[v2]: Starting to clean up tests#3306
Conversation
Plan: - Started to remove tests that tests for exisitng functionality - if a test uses MTEB I generally refactor it to use evaluate - generally move stuff around to reflect the structure on the package - If test file contains semantically different tests split it up into multiple - removed `intfloat/multilingual-e5-small` from the integration test so reduce the number of model downloads required
|
I've started looking when our time on tests was increased.
I will try to review tests that we want to remove |
|
This test seem to be especially problematic: task 11 in |
|
This should be |
|
We also can split tests run. E.g. we can move out tests related to metadata to separate to increase feedback speed. Now we're having test that format citation and this is a bit strange, because we need to check what's wrong with them. Maybe it would be better to create github action that test this automatically (because github don't support multiple templates for PR and users don't fill them), but this can be done later and of course in separate issue |
Should we just delete these? (seperate issue) |
replaced it with "IFIRNFCorpus" which is ~3000 samples and ~200 queries |
…oved to models.py
I was talking about our checklists, not sure if we want to delete them, but we need to automate them |
There was a problem hiding this comment.
@Samoed, these tasks now fail. I assume it is because the MockNumpyEncoder is random.
should I fix this to make it more consistent?
There was a problem hiding this comment.
I don't see that this test is failing in logs
There was a problem hiding this comment.
Hmm ahh, it fails locally though...
There was a problem hiding this comment.
Maybe something can be different between numpy versions
There was a problem hiding this comment.
I will try to make the encoder a bit more consistent
tests/test_tasks/test_load_data.py
Outdated
There was a problem hiding this comment.
I would love to remove these tests. I am not entirely sure what it tests (that every task has a load_data?) as everything that we would want to test is mocked.
| assert "18670" in results | ||
|
|
||
|
|
||
| def test_reranker_same_ndcg1(tmp_path: Path): |
There was a problem hiding this comment.
@Samoed can you help me figure out this test?
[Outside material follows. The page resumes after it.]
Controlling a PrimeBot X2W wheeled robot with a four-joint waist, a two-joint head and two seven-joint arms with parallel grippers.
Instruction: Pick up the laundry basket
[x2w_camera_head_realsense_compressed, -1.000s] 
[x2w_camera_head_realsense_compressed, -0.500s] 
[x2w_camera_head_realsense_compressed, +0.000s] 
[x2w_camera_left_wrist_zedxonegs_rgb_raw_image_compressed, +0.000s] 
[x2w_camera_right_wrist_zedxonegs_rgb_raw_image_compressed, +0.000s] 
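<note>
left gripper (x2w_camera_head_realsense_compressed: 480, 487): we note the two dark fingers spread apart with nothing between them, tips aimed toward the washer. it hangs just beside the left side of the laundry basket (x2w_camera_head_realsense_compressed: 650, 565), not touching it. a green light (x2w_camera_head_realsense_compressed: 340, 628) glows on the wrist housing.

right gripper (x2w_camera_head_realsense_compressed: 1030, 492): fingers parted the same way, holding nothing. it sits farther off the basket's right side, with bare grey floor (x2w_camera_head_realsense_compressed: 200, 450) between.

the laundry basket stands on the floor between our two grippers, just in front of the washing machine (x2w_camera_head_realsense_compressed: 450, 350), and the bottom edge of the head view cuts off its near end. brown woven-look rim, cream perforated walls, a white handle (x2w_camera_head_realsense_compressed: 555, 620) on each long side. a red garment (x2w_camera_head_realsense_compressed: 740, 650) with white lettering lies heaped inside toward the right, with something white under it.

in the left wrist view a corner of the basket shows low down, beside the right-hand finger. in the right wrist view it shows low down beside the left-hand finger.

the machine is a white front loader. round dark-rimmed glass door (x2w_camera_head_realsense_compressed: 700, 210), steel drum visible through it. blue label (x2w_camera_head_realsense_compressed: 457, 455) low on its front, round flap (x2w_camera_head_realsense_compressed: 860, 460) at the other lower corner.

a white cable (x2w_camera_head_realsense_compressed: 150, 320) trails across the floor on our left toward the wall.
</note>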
There was a problem hiding this comment.
This test checks that scores from the encoder can be used for the cross-encoder. But the part that compares it to the same NDCG as the one-stage setup is a bit strange, and I also wanted to remove it (or change it to use mock models). For that, we first need to create a mock cross-encoder. We also need to add a few more tests for cross-encoders.
|
We can limit mteb/mteb/abstasks/AbsTaskAnyClassification.py Lines 113 to 116 in f1c6cf0 |
|
@isaac-chung and @Samoed one of the slowest test I found was the test for get_task, which had a grid of 2592 and had to loop to a lot tasks (sometimes all, depending on the filter). While not individually very slow these were a major part of the overall runtime. I split them up into multiple segments and this reduced it down to 16+18+24+54=112 by splitting it up into multiple instances, which is still a quite extensive grid. |
|
It would be great to have this merged sooner rather than later (suggest to leave the file saving stuff separately) and fully leverage the sped up tests. Having tests run at 1hr+ each PR is pretty not ideal 🙏 |
|
Alright, figured out the mistake here. Took some time as the error only happens when running multiple tests at once. Since |
|
I will just enable auto-merge here - feel free to do a post-review. I will do a few follow-up PRs, but having a test run 10x faster should speed up development a bit |
| logging.basicConfig(level=logging.INFO) | ||
|
|
||
|
|
||
| # NOTE: Covers image and image-text tasks. Can be extended to cover new mixed-modality task types. |
| languages=["eng-Latn"], | ||
| revision="1", | ||
| release_date=None, | ||
| modalities=["text"], |
There was a problem hiding this comment.
Most of the time, mock should support both modalities
| modalities=["text"], | |
| modalities=["text", "image"], |
There was a problem hiding this comment.
but the data is text right?
There was a problem hiding this comment.
Yes, I just think it would be easier if mock models would support all modalities by default, because if they won't support something then tasks should be skipped
| logging.basicConfig(level=logging.INFO) | ||
|
|
||
|
|
||
| @pytest.mark.parametrize("task", MOCK_MIEB_TASK_GRID) |
There was a problem hiding this comment.
Should we combine with mteb tasks test?
There was a problem hiding this comment.
We can't given the model right? But we might be able to move it to a better spot
| logging.basicConfig(level=logging.INFO) | ||
|
|
||
|
|
||
| @pytest.mark.parametrize("task", TASK_TEST_GRID) |
There was a problem hiding this comment.
We need to add tests for mieb tasks too, but they're huge most of time
There was a problem hiding this comment.
Do we need to do that if we have the mock tasks?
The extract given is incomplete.